## [Exercise aim]
Could you copy the data that follows exactly as written, but drop the pictures?

*** Dataset entries Section Begins ***

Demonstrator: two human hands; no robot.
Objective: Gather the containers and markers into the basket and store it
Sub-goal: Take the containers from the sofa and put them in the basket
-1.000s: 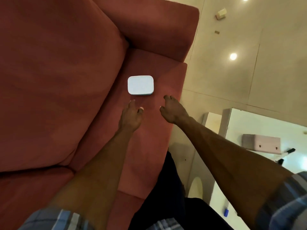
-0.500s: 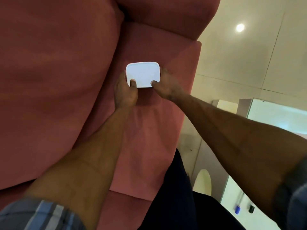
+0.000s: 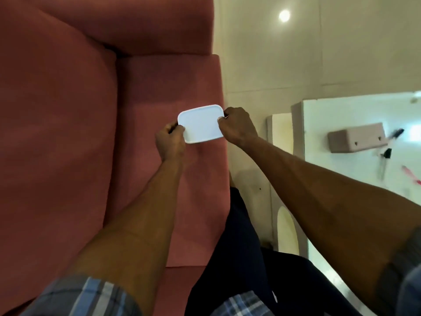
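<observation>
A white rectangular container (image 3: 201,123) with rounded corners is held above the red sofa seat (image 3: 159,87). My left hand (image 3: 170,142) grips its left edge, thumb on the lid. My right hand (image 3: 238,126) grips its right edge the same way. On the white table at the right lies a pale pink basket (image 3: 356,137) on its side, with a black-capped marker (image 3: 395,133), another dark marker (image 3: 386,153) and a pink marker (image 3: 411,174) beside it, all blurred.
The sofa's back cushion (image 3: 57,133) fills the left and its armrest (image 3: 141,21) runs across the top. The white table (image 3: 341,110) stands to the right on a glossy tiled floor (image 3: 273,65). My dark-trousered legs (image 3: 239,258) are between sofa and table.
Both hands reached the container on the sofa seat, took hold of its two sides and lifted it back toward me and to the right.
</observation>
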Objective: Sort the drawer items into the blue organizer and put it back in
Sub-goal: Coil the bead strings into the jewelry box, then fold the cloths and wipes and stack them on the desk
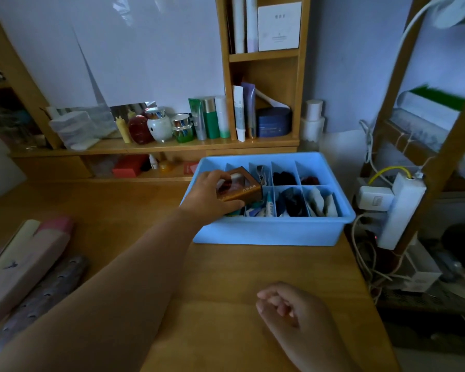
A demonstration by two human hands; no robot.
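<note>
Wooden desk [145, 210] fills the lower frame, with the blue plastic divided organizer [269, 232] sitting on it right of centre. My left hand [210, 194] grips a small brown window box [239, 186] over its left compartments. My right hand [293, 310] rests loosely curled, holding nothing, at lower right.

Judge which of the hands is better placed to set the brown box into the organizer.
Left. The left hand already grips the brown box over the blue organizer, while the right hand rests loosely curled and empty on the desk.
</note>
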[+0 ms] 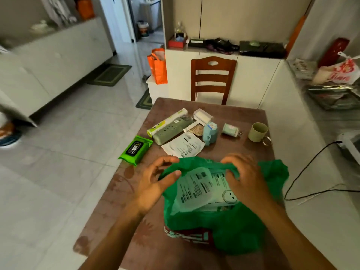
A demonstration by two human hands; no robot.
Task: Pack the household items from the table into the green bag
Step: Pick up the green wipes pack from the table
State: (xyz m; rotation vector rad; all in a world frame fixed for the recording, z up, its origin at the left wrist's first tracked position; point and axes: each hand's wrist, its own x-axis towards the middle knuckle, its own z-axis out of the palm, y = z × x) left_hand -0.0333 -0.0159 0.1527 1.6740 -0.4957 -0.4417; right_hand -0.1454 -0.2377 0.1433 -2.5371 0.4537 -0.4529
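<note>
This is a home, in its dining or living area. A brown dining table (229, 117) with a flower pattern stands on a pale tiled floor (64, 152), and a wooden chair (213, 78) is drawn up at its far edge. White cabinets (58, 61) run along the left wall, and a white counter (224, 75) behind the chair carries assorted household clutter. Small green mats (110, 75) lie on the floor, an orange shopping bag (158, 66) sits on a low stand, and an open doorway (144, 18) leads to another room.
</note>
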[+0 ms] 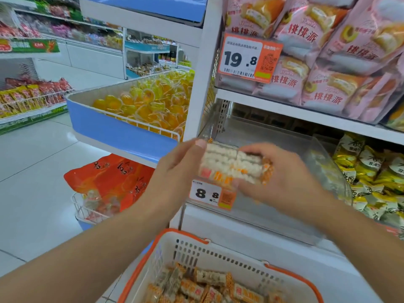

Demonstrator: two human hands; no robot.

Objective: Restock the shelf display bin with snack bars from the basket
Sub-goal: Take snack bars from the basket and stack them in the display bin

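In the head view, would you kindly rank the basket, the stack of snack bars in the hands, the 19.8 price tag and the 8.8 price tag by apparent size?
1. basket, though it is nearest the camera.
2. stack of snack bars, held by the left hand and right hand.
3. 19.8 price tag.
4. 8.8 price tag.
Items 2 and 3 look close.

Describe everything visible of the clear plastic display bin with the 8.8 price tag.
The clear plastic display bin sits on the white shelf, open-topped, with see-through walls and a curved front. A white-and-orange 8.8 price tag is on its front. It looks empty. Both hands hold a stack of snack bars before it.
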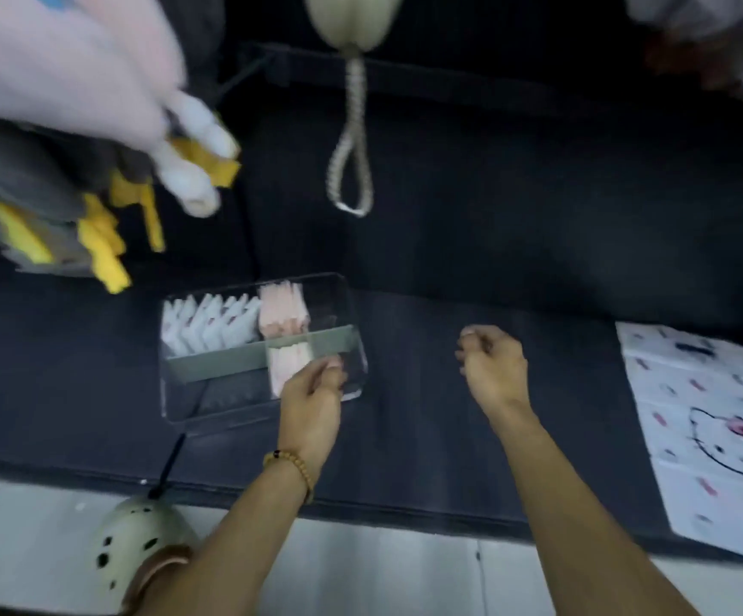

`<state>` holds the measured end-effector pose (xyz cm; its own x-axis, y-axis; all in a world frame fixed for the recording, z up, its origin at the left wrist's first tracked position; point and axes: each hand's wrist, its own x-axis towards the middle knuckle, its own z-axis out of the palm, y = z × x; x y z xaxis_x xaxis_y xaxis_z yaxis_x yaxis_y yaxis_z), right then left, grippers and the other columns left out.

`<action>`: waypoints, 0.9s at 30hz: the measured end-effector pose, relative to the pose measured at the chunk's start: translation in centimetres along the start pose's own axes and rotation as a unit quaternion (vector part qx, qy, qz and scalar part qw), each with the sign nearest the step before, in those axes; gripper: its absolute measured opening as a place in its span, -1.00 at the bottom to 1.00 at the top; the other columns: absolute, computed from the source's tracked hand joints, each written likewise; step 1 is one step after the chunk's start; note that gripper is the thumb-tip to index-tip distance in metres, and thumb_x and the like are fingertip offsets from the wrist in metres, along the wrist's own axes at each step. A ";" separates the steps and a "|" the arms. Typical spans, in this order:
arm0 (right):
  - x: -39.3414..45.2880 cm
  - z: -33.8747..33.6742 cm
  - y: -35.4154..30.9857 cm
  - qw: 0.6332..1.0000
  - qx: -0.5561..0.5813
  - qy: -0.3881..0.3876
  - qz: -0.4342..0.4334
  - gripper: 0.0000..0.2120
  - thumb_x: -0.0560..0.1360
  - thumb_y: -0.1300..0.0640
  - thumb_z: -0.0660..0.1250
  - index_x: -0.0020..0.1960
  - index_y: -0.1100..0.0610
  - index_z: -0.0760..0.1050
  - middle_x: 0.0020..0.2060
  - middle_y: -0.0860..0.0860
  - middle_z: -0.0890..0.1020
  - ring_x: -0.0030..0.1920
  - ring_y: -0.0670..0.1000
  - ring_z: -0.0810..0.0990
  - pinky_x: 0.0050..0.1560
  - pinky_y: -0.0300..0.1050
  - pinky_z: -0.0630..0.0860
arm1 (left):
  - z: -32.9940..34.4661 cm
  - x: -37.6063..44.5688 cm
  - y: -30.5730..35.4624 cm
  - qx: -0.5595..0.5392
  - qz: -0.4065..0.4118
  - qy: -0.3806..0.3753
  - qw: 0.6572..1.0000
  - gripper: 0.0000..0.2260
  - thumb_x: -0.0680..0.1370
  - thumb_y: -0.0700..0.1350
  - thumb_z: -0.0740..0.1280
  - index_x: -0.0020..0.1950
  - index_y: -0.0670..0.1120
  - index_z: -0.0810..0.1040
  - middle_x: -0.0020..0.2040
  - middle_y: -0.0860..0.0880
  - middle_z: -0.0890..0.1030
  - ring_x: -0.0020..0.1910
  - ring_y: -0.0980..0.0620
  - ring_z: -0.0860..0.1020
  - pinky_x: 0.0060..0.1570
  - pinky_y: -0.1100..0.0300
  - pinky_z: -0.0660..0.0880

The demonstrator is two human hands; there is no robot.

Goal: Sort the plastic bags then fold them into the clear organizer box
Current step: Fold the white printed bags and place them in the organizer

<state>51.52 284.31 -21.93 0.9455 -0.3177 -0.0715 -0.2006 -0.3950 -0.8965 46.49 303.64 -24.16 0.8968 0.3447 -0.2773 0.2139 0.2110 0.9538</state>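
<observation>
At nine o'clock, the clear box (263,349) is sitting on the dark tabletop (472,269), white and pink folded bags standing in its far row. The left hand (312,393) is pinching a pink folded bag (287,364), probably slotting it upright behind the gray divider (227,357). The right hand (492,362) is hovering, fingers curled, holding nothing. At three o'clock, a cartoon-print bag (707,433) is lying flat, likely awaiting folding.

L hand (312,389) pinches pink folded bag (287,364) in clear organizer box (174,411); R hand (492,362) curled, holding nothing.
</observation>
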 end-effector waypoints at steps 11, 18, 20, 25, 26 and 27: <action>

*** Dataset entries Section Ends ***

## [Task answer]
Demonstrator: two human hands; no robot.
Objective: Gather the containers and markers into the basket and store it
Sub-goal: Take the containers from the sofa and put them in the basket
-1.000s: 
-0.500s: 
+0.000s: 
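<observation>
A white rectangular container (image 3: 201,123) with rounded corners is held above the red sofa seat (image 3: 159,87). My left hand (image 3: 170,142) grips its left edge, thumb on the lid. My right hand (image 3: 238,126) grips its right edge the same way. On the white table at the right lies a pale pink basket (image 3: 356,137) on its side, with a black-capped marker (image 3: 395,133), another dark marker (image 3: 386,153) and a pink marker (image 3: 411,174) beside it, all blurred.
The sofa's back cushion (image 3: 57,133) fills the left and its armrest (image 3: 141,21) runs across the top. The white table (image 3: 341,110) stands to the right on a glossy tiled floor (image 3: 273,65). My dark-trousered legs (image 3: 239,258) are between sofa and table.
Both hands reached the container on the sofa seat, took hold of its two sides and lifted it back toward me and to the right.
</observation>
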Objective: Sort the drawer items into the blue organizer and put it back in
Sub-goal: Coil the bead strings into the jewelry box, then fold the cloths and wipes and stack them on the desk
A demonstration by two human hands; no robot.
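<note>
Wooden desk [145, 210] fills the lower frame, with the blue plastic divided organizer [269, 232] sitting on it right of centre. My left hand [210, 194] grips a small brown window box [239, 186] over its left compartments. My right hand [293, 310] rests loosely curled, holding nothing, at lower right.

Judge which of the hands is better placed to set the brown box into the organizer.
Left. The left hand already grips the brown box over the blue organizer, while the right hand rests loosely curled and empty on the desk.
</note>
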[+0 ms] 
A demonstration by two human hands; no robot.
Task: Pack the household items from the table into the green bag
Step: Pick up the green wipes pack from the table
State: (xyz m; rotation vector rad; all in a world frame fixed for the recording, z up, its origin at the left wrist's first tracked position; point and axes: each hand's wrist, its own x-axis towards the middle knuckle, its own z-axis out of the palm, y = z × x) left_hand -0.0333 -0.0159 0.1527 1.6740 -0.4957 -0.4417; right_hand -0.1454 -0.2377 0.1433 -2.5371 0.4537 -0.4529
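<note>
This is a home, in its dining or living area. A brown dining table (229, 117) with a flower pattern stands on a pale tiled floor (64, 152), and a wooden chair (213, 78) is drawn up at its far edge. White cabinets (58, 61) run along the left wall, and a white counter (224, 75) behind the chair carries assorted household clutter. Small green mats (110, 75) lie on the floor, an orange shopping bag (158, 66) sits on a low stand, and an open doorway (144, 18) leads to another room.
</note>
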[+0 ms] 

Demonstrator: two human hands; no robot.

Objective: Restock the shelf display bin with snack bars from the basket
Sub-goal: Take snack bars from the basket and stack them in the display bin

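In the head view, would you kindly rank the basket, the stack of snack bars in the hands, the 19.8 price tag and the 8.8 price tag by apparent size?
1. basket, though it is nearest the camera.
2. stack of snack bars, held by the left hand and right hand.
3. 19.8 price tag.
4. 8.8 price tag.
Items 2 and 3 look close.

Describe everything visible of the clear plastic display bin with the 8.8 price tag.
The clear plastic display bin sits on the white shelf, open-topped, with see-through walls and a curved front. A white-and-orange 8.8 price tag is on its front. It looks empty. Both hands hold a stack of snack bars before it.
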
`<state>` holds the measured end-effector pose (xyz cm; its own x-axis, y-axis; all in a world frame fixed for the recording, z up, its origin at the left wrist's first tracked position; point and axes: each hand's wrist, its own x-axis towards the middle knuckle, its own z-axis out of the palm, y = z × x; x y z xaxis_x xaxis_y xaxis_z yaxis_x yaxis_y yaxis_z), right then left, grippers and the other columns left out.

`<action>`: waypoints, 0.9s at 30hz: the measured end-effector pose, relative to the pose measured at the chunk's start: translation in centimetres along the start pose's own axes and rotation as a unit quaternion (vector part qx, qy, qz and scalar part qw), each with the sign nearest the step before, in those axes; gripper: its absolute measured opening as a place in its span, -1.00 at the bottom to 1.00 at the top; the other columns: absolute, computed from the source's tracked hand joints, each written likewise; step 1 is one step after the chunk's start; note that gripper is the thumb-tip to index-tip distance in metres, and thumb_x and the like are fingertip offsets from the wrist in metres, along the wrist's own axes at each step. A ";" separates the steps and a "|" the arms. Typical spans, in this order:
arm0 (right):
  - x: -39.3414..45.2880 cm
  - z: -33.8747..33.6742 cm
  - y: -35.4154..30.9857 cm
  - qw: 0.6332..1.0000
  - qx: -0.5561..0.5813
  - qy: -0.3881..0.3876
  - qz: -0.4342..0.4334
  - gripper: 0.0000..0.2120
  - thumb_x: -0.0560..0.1360
  - thumb_y: -0.1300..0.0640
  - thumb_z: -0.0660..0.1250
  - index_x: -0.0020..0.1960
  - index_y: -0.1100..0.0610
  - index_z: -0.0760..0.1050
  - middle_x: 0.0020..0.2060
  - middle_y: -0.0860..0.0860
  - middle_z: -0.0890..0.1020
  - ring_x: -0.0030..0.1920
  - ring_y: -0.0670..0.1000
  - ring_z: -0.0810..0.0990
  - pinky_x: 0.0050..0.1560
  - pinky_y: -0.0300..0.1050
  - pinky_z: -0.0630..0.0860
arm1 (left):
  - z: -32.9940..34.4661 cm
  - x: -37.6063..44.5688 cm
  - y: -30.5730..35.4624 cm
  - qx: -0.5595..0.5392
  - qz: -0.4065..0.4118
  - qy: -0.3806..0.3753
  - qw: 0.6572..1.0000
  - gripper: 0.0000..0.2260
  - thumb_x: -0.0680..0.1370
  - thumb_y: -0.0700..0.1350
  - thumb_z: -0.0740..0.1280
  - index_x: -0.0020..0.1950
  - index_y: -0.0670..0.1120
  - index_z: -0.0810..0.1040
  - middle_x: -0.0020..0.2040
  - middle_y: -0.0860..0.0880
  - middle_z: -0.0890..0.1030
  - ring_x: -0.0020..0.1910
  - ring_y: -0.0980..0.0620
  - ring_z: -0.0860..0.1020
  - pinky_x: 0.0060..0.1570
  - pinky_y: -0.1100..0.0300
  - pinky_z: -0.0660..0.0880

The demonstrator is two human hands; there is no robot.

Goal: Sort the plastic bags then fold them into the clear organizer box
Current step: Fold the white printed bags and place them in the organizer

<state>51.52 284.31 -21.93 0.9455 -0.3177 -0.0715 -0.2006 -0.3950 -0.8965 46.49 303.64 -24.16 0.8968 0.3447 -0.2773 0.2139 0.2110 0.9538</state>
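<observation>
At nine o'clock, the clear box (263,349) is sitting on the dark tabletop (472,269), white and pink folded bags standing in its far row. The left hand (312,393) is pinching a pink folded bag (287,364), probably slotting it upright behind the gray divider (227,357). The right hand (492,362) is hovering, fingers curled, holding nothing. At three o'clock, a cartoon-print bag (707,433) is lying flat, likely awaiting folding.

L hand (312,389) pinches pink folded bag (287,364) in clear organizer box (174,411); R hand (492,362) curled, holding nothing.
</observation>
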 end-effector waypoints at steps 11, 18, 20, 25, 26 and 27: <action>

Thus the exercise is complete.